The Bridge chipsets allow for some truly unexciting features like "Hey Siri" to be always on even when the computer shut down and/or to manage graphical keyboards like the one found in the MacBook Pros.

My gut feeling is if the iMac Pro is any sort of indicator, the next Mac Pro will be absurdly expensive and my guess is it'll sport less upgradability than the 2006-2012 "Cheese grater" Mac Pros but more than the abysmal 2013 "trash can" Mac Pro. Floating rumors around ARM CPUs seems a step away from modularity but a step closer to iOSifying Macs to annual upgrades, stopping the Hackintosh community and locking users out of OS upgrades after five years. I am not optimistic about the future of the Mac Pro or the Macintosh.

The Mac Pro has been a bit of an outlier. I used a 2008 Mac Pro for ten years. When I bought it, I was still in a 3-year upgrade cycle, going from G3 -> G4 -> G5. I used my Mac Pro 2008 longer than all three computers combined and only did I recently replace it with a 2010 Mac Pro. That's a significant reduction in computer sales Apple, to engineer a computer that can be used viably for ten years and I worry they understand that too well. All for the cash, man...

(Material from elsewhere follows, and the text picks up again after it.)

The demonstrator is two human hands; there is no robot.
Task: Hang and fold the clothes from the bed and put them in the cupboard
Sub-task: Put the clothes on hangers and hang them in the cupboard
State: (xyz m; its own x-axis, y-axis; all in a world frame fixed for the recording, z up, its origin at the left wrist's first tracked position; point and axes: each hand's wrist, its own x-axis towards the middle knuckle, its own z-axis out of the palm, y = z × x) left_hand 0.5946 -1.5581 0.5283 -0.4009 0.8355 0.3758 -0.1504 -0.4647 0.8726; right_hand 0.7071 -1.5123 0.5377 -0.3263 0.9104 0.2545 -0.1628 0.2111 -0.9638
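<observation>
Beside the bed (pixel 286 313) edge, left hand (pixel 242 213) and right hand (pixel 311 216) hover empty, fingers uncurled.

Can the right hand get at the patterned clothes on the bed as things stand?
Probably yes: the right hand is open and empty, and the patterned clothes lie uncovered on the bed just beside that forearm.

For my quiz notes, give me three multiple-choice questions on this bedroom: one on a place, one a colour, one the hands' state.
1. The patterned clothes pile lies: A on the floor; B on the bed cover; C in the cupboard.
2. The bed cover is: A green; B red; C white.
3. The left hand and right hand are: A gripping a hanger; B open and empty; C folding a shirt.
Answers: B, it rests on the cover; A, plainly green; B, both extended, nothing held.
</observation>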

For now, Mac users have only three choices: eGPUs, old Mac Pros, and the elusive Hackintosh. Any path will get you serious gains. My guess is the 1000 series is likely the last stop for most cheese grater users as we're at a crossroads: Thunderbolt is almost fast enough for GPUs (and PCIe enclosure are becoming more popular), and Apple may yet give us a modular computer.

04/3/19 Update

I've been meaning to update this guide, but all my energy has gone into the Definitive Mac Pro upgrade guide which covers much of the ground in here. I've added notes about the Pixlas mod, Mojave compatibility and some minor editing.

08/2/18 Update

Minor Editing update, thanks to Stuart K for spotting a typo.

04/2/18 Update

Some minor proofing and added in a lot more benchmarks. Kids love benchmarks.

04/5/18 Update

Final Thoughts ended up long-winded.